LUIZ GERALDO MAZZA
O Paraná, uma ''ilha''
Desde o início do governo Requião se percebeu que a sua trajetória era tanto do ponto de vista doutrinário, da teoria, como da prática, em sentido inverso ao de Lula. Ao presidente, que teve a imperiosidade de evitar a explosão do ''Risco Brasil'' e fazer um controle rigoroso da questão fiscal e cambial, não havia espaço de manobra para atos de ruptura, quebras de contrato, enfim qualquer tipo de ação que afetasse um mercado sensível e que guardara um clima de paranóia em relação e isso desde as pesquisas que apontavam como inevitável a vitória do PT.
Como no âmbito regional os efeitos não parecem imediatos o tom de ruptura foi mantido sem que se considerasse que afetavam os interesses federais.

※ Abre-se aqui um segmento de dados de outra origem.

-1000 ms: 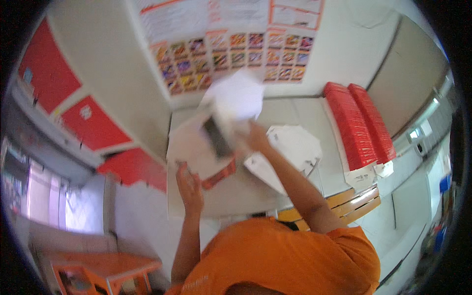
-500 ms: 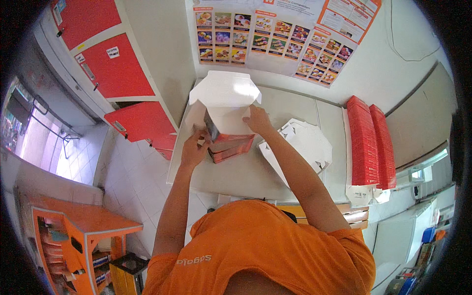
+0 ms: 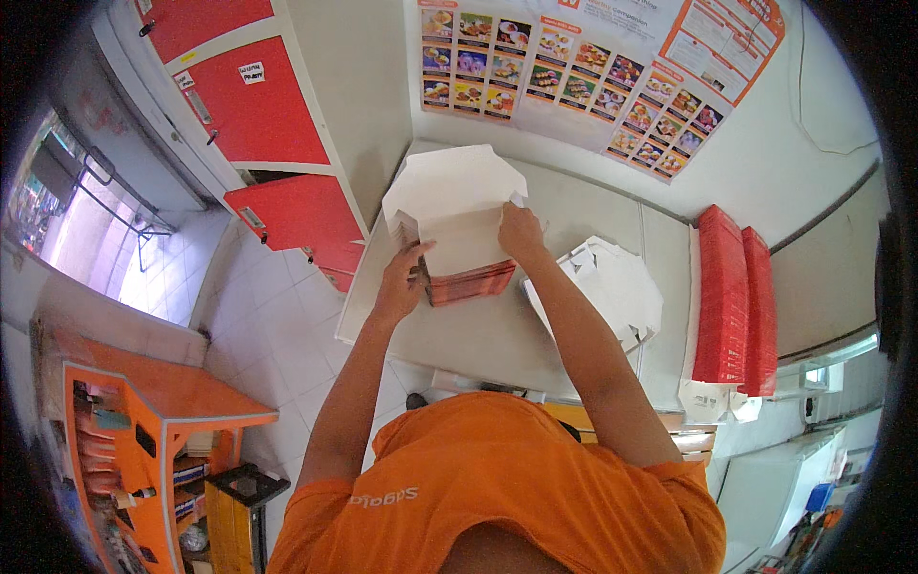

De todas as demandas de Requião a que parece mais razoável e merecedora de apoio é a travada em favor da Copel e que será agudamente prejudicada se prevalecer a linha do modelo energético. As demais são discutíveis, especialmente aquelas que ganharam um tom fundamentalista como a dos transgênicos e do bingo, essa uma perda de energia por nada, ainda que sustentada pelo vácuo legal do fim dos efeitos da Lei Pelé. A do pedágio virou uma novela e agora com a liminar concedida pela 9a Vara Federal teremos um novo jogo de braços. É razoável a intenção de baixar as tarifas porque pesadas demais, mas não se pode dizer o mesmo do aparato jurídico-administrativo utilizado e de encenações selvagens como a da invasão das praças de pedágio pelo MST.
A usina de conflitos em que se transformou o Paraná assenta no modo de ser e agir do governador que faz disso o ''plancton'' do seu ecossista, nutriente chave de sua carreira política. Quando a adversidade se torna mais nítida, tal qual se deu na cassação do seu mandato (episódio ''Ferreirinha''), ele cresce e especialmente quando conta, como aconteceu, com a retaguarda do seu vice Mário Pereira e do secretário da Agricultura, Osmar Dias, que comandaram a resistência e hoje estão distantes a anos luz, como se deu com tantos outros, dessa aliança política.
Quem lê um documento como o Plano de Governo do Paraná, centrado nos vetores ''Desenvolvimento Sustentável e Inclusão Social'', e capta o agito diário em cima nem sempre de coisas significantes, percebe a distância entre pensamento e ação, entre doutrina e essa praxis nervosa que fatura emoções diárias.
BIZARRICE Como a decisão judicial, que concedeu liminar em favor do reajuste do pedágio para as consorciadas, veio num momento em que o governador estava ausente, imperou o maior nervosismo nos meios palacianos. A figura de proa nesses assuntos, o Botto de Lacerda, Procurador Geral, também se encontrava em Florianópolis tratando do caso dos limites do mar territorial e de alto interesse do Paraná em função dos royalties a que temos direito e que o MP federal está contestando em favor dos nossos vizinhos. Se a estada na Índia deixou Requião mais zem (zem por cento) ainda assim haverá conflito.
AXIOMA Rafael Greca, até quieto, é barulhento. Se a tese da candidatura própria para a eleição de Curitiba prevalecer (é o que deseja Fruet) ele vem com tudo e já tem uma ala no PMDB que defende a sua candidatura até por suas semelhanças de estilo (contundência, prepotência) com o governador.
FOLCLORE Em Minas, campeã da municipalização, o IBGE resistia tenazmente a uma pretensão autonomista de um distrito e o chefe político da região saiu-se com essa: a estatística levaria em conta não apenas o número de casas, mas também o de galinheiros, pois afinal eram domicílios ainda que ocupados por aves. A iniciativa emplacou, segundo Sebastião Nery.